The degree to which the internal environment of the firm matches with the external environment is expressed by the concept of strategic fit. Identification of SWOTs is important because they can inform later steps in planning to achieve the objective. First, decision-makers should consider whether the objective is attainable, given the SWOTs. If the objective is not attainable, they must select a different objective and repeat the process.
Some authors attribute SWOT analysis to Albert Humphrey, who led a convention at the Stanford Research Institute (now SRI International) in the 1960s and 1970s using data from Fortune 500 companies. However, Humphrey himself did not claim the creation of SWOT, and the origins remain obscure.

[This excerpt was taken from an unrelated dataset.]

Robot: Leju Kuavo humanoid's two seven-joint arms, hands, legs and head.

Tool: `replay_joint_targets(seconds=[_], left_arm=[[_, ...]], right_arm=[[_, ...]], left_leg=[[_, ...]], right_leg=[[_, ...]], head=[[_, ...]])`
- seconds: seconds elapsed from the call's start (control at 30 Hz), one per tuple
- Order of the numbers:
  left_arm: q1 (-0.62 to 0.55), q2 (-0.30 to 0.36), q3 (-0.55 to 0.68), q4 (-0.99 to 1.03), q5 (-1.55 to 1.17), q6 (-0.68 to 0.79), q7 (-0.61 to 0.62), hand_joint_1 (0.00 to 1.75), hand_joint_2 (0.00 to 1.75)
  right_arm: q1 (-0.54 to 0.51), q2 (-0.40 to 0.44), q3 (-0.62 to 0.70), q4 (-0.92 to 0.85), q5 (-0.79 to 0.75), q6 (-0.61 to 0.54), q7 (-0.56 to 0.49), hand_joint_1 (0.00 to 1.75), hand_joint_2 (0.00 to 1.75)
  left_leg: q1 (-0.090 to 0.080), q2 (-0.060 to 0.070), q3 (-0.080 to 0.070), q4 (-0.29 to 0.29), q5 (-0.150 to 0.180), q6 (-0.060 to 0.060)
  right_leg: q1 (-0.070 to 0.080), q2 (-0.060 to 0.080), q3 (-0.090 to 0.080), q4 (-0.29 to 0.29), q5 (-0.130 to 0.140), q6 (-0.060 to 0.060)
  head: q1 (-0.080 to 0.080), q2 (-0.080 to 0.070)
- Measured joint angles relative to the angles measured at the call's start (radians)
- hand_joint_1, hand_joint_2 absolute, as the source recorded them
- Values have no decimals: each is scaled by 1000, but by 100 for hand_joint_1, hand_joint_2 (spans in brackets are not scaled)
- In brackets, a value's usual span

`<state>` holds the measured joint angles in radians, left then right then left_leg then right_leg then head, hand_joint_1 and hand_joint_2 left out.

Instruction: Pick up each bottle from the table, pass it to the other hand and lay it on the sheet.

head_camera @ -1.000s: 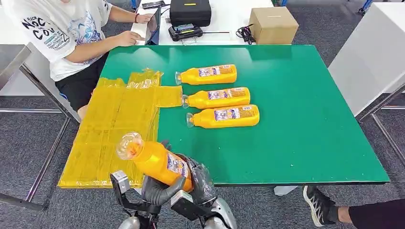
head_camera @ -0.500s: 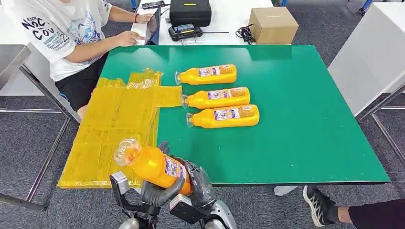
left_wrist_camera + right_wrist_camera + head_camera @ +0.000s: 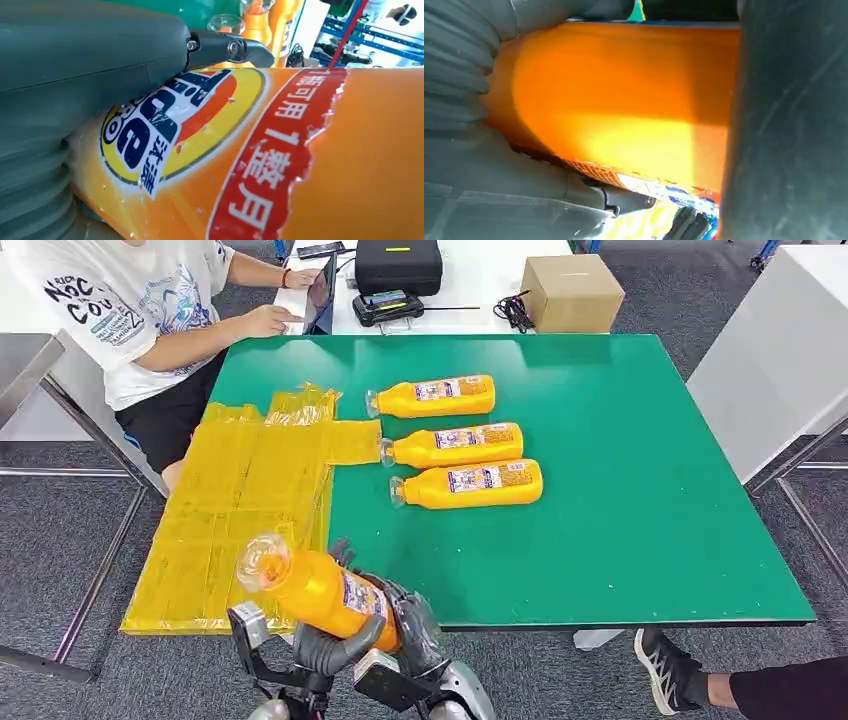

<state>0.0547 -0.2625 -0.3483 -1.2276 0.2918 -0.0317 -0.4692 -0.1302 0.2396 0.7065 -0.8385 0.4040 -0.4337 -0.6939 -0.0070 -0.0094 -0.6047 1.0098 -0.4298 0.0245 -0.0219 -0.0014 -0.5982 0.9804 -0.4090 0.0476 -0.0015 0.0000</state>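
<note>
Both hands hold one orange bottle [image 3: 312, 586] low at the table's near edge, its clear cap pointing left over the front of the yellow sheet [image 3: 240, 490]. My left hand [image 3: 332, 645] wraps it from beneath, and my right hand [image 3: 415, 623] clasps its base end. The left wrist view shows the left hand's [image 3: 75, 65] thumb lying across the bottle's label [image 3: 325, 165]. In the right wrist view, the right hand [image 3: 484, 190] is curled around the orange body [image 3: 624, 100]. Three more orange bottles [image 3: 430, 396] [image 3: 452, 445] [image 3: 470, 484] lie side by side on the green table [image 3: 620, 490].
A seated person [image 3: 130, 310] works at a laptop beyond the table's far left corner. Past the far edge, a white table holds a black case [image 3: 398, 265] and a cardboard box [image 3: 572, 292]. A shoe [image 3: 665, 670] shows on the floor at the near right.
The held bottle has sunk slightly and shifted left, its cap now lower over the sheet's front part. Both hands have stayed around it. The three lying bottles have not moved.
</note>
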Motion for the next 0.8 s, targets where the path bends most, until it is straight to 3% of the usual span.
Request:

Internal and external factorsEdit
Internal factors are viewed as strengths or weaknesses depending upon their effect on the organization's objectives. What may represent strengths with respect to one objective may be weaknesses (distractions, competition) for another objective. The factors may include personnel, finance, manufacturing capabilities, and all of the marketing mix's 4Ps.
SWOT analysis is a method of categorization for which lists are compiled, uncritically and without prioritization, rather than seeking important factors to achieving objectives; weak opportunities may appear to balance strong threats.
SWOT analysis can be used in any decision-making situation when a desired end-state (objective) is defined, not just profit-seeking organizations. Examples include non-profit organizations, governmental units, and individuals. SWOT analysis may also be used in pre-crisis planning and preventive crisis management. SWOT analysis may also be used in creating a recommendation during a viability study/survey.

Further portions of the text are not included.